My name is Marc Mulholland. I am a Fellow (lecturer and tutor) in the History Faculty of Oxford University. My College is St Catherine's. I come from Ireland.

This is a blog relating to my book published in 2012 by Oxford University Press, Bourgeois Liberty and the Politics of Fear: From Absolutism to Neo-Conservativism.
Now on sale here and here. If you want 20 per cent off the price, I can arrange that! Send me a message or leave a comment, and I'll tell you how.

The thesis my book is examining was rather pithily summarised by Leon Trotsky in 1939: "Wherever the proletariat appeared as an independent force, the bourgeoisie shifted to the camp of the counter-revolution. The bolder the struggle of the masses, the quicker the reactionary transformation of liberalism." [Context is here]

However, my book isn't a defence of Trotskyism, or indeed any particular ideology. It's a study of an idea that took shape in Left, Right, and Centre variations.

This blog has tid-bits not included in the book, and other thoughts that occur.

You can see book details at the
OUP website.

Tuesday, 14 August 2012

Finance and the Decline of the West

Oswald Spengler's The Decline of the West (1918), published just after World War One in Germany, was a massive hit internationally at the time. In it, Spengler attempted a kind of universal history of civilisations. It had a big influence on Arnold Toynbee's A Study of History (1934-61), which attempted a similar kind of universal schematic history, shorn of Germanic quasi-mysticism.

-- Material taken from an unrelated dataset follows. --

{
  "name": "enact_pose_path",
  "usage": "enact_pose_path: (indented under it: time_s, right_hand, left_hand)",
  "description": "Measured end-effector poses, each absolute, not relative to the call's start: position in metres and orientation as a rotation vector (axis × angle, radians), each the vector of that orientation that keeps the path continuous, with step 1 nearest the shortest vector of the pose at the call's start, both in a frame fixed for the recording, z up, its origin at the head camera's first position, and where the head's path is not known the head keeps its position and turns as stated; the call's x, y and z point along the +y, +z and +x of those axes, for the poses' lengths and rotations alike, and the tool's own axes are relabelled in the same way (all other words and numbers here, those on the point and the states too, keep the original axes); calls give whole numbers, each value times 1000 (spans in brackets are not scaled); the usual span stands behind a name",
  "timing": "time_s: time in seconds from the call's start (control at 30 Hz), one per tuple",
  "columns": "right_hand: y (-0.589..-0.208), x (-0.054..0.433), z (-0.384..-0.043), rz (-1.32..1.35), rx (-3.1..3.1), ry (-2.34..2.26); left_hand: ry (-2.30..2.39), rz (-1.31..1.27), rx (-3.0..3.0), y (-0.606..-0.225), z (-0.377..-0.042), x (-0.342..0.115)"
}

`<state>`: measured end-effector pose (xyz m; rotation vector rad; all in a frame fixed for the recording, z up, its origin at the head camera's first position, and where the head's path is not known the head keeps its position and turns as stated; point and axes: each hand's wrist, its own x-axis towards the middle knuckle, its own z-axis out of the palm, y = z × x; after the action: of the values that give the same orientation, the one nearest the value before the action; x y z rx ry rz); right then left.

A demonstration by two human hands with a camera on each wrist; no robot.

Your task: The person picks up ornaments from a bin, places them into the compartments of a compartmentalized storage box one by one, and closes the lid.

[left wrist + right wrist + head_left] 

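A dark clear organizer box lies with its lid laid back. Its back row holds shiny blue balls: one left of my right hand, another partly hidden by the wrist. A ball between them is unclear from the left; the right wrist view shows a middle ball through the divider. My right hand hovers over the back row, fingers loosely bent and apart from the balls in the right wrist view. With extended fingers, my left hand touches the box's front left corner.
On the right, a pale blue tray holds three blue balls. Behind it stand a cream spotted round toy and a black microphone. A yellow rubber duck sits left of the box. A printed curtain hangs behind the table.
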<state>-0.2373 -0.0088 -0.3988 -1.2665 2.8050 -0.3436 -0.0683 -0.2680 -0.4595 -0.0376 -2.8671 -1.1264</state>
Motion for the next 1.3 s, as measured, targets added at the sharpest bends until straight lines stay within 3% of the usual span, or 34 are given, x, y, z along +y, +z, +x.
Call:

What did Spengler predict for the future? He argued that capitalism – “the economy of the machine-industry” as he called it  – had empowered  the worker, the engineer and the entrepreneur. Over-arching all three classes, however, was the malign controlling influence of finance, “the banks … [and] the bourses [stock exchanges]", which had grown up parasitically on "the credit needs of an industry grown ever more enormous.” Parliamentary democracy, which was particularly susceptible to manipulation by conniving banks and the imperious demands of the bond markets, was the natural form of the dictatorship of finance-capital. (Lenin said something similar).

This “dictature of money”, he prophesied, must inevitably be challenged by the will of the people. The masses could not organise themselves, however. They must need be led by a vanguard of engineers (by which he meant, roughly, the managerial and artisanal middle-class). They would save civilization in this epic conflict between “blood and money”.

In due course, Spengler was confident that the “master-will” of the people's leaders would triumph over the “plunderer-will”.  A natural elite would re-make society by uniting the popular will with unfettered executive government: “The coming of Caesarism breaks the dictature of money and its political weapon democracy.”

Spengler was obviously looking back to  Caesarian heroes such as Napoleon and Bismarck. He also, of course, anticipated fascism.

Parliamentary democracy as the handmaiden of big finance is hardly a fantasic conspiracy theory in our time. It's an ominous thought that, suitably modified, Spengler's arguments could well appeal to sections of both radical left and radical right today

[Oswald Spengler, The Decline of the West: Perspectives of World-History, vol. II, trans. Charles Franis Atkinson (London: George Allen & Unwin, 1922), p. 504 – 6.]